Foi um mandado de busca e
apreensão assinado pelo juiz
federal Fausto Martin de
Sanctis que autorizou a ação
da PF no consultório de Bibancos. Segundo a Polícia Federal informou à Justiça, "teriam sido realizadas diversas
vigilâncias" no local, que levaram aos seguintes apontamentos: "[tem] diversas características relacionadas à segurança (altos muros, guarita
com segurança, câmeras de vigilância, interfone para identificação) que, em tese, seriam
incompatíveis com as atividades desenvolvidas por ONG,
havendo, assim, suspeitas de
que poderia ser utilizado como "fachada" para atividades
ilegais de câmbio ou até mesmo de lavagem de ativos."
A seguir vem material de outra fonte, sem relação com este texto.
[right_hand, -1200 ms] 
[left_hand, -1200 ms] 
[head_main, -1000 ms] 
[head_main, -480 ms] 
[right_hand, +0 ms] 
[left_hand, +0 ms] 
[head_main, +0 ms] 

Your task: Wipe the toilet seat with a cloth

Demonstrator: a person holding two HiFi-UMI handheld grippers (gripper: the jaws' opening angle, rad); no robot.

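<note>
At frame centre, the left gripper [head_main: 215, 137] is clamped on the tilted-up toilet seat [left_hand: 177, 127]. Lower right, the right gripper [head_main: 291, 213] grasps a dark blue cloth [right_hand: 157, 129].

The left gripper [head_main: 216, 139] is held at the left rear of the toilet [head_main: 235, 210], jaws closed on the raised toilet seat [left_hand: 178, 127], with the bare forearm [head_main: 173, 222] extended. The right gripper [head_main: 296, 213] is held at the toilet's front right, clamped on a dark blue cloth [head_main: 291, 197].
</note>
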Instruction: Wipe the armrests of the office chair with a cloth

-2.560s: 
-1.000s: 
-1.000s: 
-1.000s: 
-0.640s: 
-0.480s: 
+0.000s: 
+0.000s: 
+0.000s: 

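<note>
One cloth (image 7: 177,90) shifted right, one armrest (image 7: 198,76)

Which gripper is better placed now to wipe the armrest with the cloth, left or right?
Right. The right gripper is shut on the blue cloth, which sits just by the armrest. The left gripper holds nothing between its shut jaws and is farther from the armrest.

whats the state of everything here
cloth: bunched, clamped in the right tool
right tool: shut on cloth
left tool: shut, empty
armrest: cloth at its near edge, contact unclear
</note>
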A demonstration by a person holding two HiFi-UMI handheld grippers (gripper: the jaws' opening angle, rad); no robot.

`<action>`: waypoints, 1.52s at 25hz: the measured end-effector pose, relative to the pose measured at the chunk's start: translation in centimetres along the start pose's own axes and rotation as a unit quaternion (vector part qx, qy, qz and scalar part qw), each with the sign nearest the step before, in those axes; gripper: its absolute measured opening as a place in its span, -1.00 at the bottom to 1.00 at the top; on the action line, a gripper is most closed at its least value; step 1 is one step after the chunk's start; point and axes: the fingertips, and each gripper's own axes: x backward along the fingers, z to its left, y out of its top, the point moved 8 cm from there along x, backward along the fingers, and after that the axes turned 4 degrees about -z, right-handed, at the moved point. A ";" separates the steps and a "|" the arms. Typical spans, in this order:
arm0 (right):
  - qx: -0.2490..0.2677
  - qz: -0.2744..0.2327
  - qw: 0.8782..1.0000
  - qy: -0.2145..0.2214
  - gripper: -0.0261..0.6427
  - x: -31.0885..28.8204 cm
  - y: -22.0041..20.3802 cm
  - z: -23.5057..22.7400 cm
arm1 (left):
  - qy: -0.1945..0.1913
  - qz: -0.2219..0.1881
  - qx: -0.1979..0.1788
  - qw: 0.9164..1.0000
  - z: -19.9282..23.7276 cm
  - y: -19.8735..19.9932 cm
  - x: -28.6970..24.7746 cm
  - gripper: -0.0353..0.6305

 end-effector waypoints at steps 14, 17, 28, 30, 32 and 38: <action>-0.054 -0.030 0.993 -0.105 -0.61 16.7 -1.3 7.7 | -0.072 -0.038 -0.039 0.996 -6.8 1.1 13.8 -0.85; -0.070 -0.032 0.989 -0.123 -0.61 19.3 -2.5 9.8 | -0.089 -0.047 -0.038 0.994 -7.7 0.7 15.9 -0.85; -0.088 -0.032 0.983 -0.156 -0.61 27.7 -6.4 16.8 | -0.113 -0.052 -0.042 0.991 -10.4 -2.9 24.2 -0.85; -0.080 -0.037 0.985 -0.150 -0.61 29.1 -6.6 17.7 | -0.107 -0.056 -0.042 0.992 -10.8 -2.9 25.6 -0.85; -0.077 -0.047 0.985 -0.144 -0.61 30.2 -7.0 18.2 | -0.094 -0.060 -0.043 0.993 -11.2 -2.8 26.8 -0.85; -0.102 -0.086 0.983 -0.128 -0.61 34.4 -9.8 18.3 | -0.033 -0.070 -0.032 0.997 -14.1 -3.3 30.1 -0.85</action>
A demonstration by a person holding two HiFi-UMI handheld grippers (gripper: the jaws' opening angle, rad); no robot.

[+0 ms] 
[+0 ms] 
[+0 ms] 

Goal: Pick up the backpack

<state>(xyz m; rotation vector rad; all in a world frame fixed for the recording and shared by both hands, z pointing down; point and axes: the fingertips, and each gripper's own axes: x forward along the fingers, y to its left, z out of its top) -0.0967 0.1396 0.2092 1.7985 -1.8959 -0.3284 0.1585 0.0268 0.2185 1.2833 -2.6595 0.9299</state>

"Eu não teria muros altos ou
câmeras de vigilância se vivêssemos em um país seguro", defende-se Bibancos, uma estrela da odontologia paulista, que
cuida, por exemplo, dos sorrisos dos atores Ana Paula Arósio, Marcelo Anthony, Marco
Ricca e Fabio Assunção.
Os agentes da PF chegaram
ao endereço da clínica de Bibancos rastreando a empresa
Iaia Garcia Holding Ltda., em
que Muriel Matalon, atriz e filha de Marco Ernest Matalon,
consta como sócia. Muriel,
que se encontra em viagem no
exterior, é amiga de Bibancos e
ex-voluntária da Turma do
Bem, da qual se desligou oficialmente em 2006.
Desde então, a ONG, que dá
atendimento odontológico
gratuito a 6.000 crianças carentes de todo o país, recebeu
o reconhecimento da Ashoka,
uma organização mundial sem
fins lucrativos que apóia empreendedores sociais destacados. O próprio Bibancos foi
eleito Empreendedor Social
2006 em premiação promovida pela Folha em parceria
com a Fundação Schwab. Há
uma semana, o dentista estava
em Nova York. Foi convidado
pela equipe de programa de
governo do candidato Barack
Obama à Casa Branca a apresentar seu projeto.
A PF recolheu do consultório de Bibancos e da ONG sete
hard disks, dois laptops e
agendas. "Senti-me como em
um Estado totalitário. O que
eu vivi foi uma violência inaceitável contra os direitos de
todos os cidadãos", diz Bibancos, chorando.